Non è la prima volta che accade, già nel 2013 gli operai entrarono in agitazione per la questione degli stipendi, nonostante anche quella volta la stazione appaltante, cioè il Comune, avesse regolarmente pagato, addirittura in anticipo.

Non va meglio a Fasano, dove ci sarebbero inadempienze rispetto al contratto, tanto che il Movimento Politico In Comune fa sapere: “Negli ultimi due anni abbiamo provato in tutti i modi a sottolineare le incongruità e le inadempienze del servizio di raccolta e gestione dei rifiuti a Fasano, producendo mozioni e interrogazioni in Consiglio comunale, denunciando le irregolarità attraverso i comizi in piazza, l’affissione di manifesti, la raccolta di firme, gli articoli sui giornali, la pubblicità a pagamento e le conferenze-stampa.
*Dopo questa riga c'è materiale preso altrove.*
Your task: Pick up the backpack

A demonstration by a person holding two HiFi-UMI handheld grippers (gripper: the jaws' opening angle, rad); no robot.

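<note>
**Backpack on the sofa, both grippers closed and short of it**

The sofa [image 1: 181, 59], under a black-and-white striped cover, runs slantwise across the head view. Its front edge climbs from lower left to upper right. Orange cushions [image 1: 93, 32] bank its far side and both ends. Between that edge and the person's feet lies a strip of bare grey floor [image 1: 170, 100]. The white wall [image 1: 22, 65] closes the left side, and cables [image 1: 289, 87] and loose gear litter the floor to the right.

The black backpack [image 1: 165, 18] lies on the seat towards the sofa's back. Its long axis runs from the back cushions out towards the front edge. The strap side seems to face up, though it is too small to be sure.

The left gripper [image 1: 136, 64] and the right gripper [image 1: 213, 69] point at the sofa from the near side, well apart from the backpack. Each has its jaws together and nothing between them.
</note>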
Ma non c’è peggior sordo di chi non vuole ascoltare: e allora, non ci restava che rivolgerci alla Procura per fare chiarezza su una questione che coinvolge i cittadini fasanesi e che li coinvolgerà negli anni a venire“.

A Martina Franca lunedì dovrebbe essere la giornata risolutiva, altrimenti gli operai sciopereranno il 9 luglio prossimo.